Totally Anon For This
Friday, July 14, 2006
 
 
" The company I work for has a great strategy against cracking:  The software is so shitty that people NEED the latest release, and when they call to get it, we verify their license code."

Microsoft?
~Eric
Friday, July 14, 2006
 
 
No!  I was not advocating not protecting one's work.  I was speaking out against spending $150 for software [Armadillo] that promises to protect me.

NOTE: Armadillo is already known and been dealt with in underworlds.

I advocate the self created security measures and changing them often.

And I just don't understand why this issue is so freakin hard for some developers to comprehend.  The logic or should I say illogic of some of these posts simply escapes me.
Anon.For.This.One
Friday, July 14, 2006
 
 
As long as users own their computers, your copy protection can always be defeated.  Always.

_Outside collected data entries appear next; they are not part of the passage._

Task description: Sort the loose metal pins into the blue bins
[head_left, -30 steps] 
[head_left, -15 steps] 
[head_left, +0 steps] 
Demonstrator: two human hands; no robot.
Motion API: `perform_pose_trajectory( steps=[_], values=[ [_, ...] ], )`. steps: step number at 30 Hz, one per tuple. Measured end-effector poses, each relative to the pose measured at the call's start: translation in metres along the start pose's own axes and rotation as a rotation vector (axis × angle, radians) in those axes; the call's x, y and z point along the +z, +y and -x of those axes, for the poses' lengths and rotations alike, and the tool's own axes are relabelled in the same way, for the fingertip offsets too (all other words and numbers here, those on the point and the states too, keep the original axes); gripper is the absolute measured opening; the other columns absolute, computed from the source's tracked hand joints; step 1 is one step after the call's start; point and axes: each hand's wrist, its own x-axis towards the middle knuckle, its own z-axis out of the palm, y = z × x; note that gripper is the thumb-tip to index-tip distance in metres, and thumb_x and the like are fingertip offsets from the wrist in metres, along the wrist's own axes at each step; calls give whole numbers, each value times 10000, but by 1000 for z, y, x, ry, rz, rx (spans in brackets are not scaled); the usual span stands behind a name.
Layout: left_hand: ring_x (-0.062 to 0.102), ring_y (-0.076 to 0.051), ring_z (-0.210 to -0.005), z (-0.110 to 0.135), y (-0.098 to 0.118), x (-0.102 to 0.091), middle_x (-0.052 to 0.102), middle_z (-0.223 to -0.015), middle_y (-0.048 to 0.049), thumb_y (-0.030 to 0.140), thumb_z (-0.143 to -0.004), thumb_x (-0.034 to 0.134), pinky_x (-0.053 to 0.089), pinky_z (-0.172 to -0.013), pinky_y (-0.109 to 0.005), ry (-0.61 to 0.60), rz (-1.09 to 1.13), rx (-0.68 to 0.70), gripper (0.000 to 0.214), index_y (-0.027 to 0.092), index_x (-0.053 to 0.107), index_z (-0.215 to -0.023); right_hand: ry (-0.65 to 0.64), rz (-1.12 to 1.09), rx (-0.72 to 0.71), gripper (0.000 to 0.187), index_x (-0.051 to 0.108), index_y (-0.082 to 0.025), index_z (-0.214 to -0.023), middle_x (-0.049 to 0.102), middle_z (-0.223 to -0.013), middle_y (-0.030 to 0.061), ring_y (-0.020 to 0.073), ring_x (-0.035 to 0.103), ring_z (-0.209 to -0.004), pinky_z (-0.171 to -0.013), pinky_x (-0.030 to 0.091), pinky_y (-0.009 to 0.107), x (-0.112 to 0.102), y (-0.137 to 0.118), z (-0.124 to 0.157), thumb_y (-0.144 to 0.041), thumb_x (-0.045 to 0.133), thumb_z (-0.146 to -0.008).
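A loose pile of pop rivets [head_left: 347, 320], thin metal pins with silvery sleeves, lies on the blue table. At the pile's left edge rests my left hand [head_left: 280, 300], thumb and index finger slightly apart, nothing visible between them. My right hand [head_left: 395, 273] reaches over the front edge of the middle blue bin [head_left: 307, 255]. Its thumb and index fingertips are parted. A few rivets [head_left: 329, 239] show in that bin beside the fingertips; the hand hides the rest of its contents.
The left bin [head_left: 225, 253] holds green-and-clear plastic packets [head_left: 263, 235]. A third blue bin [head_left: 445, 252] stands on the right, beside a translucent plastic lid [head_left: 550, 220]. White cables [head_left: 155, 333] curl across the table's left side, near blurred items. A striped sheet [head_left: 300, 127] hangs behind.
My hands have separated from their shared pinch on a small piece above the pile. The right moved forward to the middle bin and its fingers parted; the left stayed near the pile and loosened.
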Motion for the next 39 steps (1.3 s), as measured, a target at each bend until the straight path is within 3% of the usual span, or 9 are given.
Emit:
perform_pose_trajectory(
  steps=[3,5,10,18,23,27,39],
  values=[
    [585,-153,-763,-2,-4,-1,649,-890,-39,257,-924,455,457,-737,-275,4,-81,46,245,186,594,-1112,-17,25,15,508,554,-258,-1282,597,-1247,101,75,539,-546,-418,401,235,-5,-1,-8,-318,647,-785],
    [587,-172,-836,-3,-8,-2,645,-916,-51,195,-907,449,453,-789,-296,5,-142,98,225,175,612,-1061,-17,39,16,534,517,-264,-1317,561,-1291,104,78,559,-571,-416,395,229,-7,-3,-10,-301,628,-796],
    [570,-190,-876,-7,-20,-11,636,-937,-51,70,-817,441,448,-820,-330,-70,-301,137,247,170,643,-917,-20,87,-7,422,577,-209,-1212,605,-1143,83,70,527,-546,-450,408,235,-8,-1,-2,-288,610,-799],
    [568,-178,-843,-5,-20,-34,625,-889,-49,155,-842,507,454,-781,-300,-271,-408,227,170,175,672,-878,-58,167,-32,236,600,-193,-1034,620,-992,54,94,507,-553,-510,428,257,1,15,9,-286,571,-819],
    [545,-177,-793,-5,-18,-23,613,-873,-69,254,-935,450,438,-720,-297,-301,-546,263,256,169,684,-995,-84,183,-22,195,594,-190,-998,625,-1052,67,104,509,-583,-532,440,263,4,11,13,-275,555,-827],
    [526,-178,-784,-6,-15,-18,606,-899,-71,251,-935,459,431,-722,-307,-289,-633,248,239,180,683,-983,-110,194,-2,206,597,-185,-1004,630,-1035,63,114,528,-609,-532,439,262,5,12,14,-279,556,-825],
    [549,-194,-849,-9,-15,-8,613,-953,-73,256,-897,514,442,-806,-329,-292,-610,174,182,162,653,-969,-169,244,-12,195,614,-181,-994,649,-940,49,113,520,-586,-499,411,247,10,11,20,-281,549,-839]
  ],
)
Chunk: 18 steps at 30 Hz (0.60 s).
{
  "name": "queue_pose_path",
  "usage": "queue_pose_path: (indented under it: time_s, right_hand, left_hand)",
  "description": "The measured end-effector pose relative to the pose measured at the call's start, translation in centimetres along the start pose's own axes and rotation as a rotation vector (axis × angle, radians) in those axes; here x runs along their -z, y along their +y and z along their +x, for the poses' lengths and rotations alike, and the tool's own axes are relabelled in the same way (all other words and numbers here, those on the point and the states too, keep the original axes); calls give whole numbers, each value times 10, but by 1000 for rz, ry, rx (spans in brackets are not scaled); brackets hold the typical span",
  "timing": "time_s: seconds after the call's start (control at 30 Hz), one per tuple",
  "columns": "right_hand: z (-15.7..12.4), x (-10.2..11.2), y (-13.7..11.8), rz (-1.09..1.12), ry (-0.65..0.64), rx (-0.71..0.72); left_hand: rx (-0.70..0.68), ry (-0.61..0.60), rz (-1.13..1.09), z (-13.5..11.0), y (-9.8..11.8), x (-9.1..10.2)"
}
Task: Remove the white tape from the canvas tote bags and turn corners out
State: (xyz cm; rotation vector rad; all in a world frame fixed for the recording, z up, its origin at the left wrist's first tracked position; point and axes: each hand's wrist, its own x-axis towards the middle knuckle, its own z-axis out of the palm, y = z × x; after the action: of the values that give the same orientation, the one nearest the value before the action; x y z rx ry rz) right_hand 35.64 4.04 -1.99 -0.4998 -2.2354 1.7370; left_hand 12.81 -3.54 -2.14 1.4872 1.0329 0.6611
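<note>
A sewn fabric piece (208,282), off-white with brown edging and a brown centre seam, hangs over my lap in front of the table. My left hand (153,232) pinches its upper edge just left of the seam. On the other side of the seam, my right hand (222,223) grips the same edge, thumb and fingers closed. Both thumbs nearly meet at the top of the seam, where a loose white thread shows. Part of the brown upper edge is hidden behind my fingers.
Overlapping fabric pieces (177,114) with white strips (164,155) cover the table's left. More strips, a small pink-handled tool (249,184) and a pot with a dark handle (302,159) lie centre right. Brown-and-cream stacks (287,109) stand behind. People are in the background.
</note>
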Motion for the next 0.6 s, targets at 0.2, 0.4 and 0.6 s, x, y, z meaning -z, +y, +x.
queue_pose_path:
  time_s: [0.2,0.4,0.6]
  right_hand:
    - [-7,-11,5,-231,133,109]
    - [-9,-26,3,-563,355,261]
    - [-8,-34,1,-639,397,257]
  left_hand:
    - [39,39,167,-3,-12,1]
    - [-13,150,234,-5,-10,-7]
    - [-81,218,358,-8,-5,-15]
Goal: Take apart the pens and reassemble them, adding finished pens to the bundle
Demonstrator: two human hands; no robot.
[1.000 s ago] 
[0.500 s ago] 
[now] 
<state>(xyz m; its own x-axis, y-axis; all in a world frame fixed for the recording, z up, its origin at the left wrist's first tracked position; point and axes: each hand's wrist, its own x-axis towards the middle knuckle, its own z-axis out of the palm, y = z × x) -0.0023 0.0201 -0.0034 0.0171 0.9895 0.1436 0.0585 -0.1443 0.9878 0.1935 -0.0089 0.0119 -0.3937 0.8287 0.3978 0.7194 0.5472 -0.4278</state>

Making users enter a serial number when the demo expires is probably the greatest return on investment.  It gets honest people to pay up.  Everything else is just diminishing returns.
Michael B
Friday, July 14, 2006
 
 
Personally I consider minimalistic selfcreated antipiracy methods. I did consider ignoring the potential of cracking, but after these discussions I'm inclined to do something to prevent it.
I have one question though.
What if program doesn't work correctly with a crack do those people assume?
A) Program is buggy.
B) Crack is buggy.
This is especially important if people use cracked version as a evaluation of real thing. And most people who use cracked version haven't used a real one.
The problems maybe small enough for people not distincting the A from B.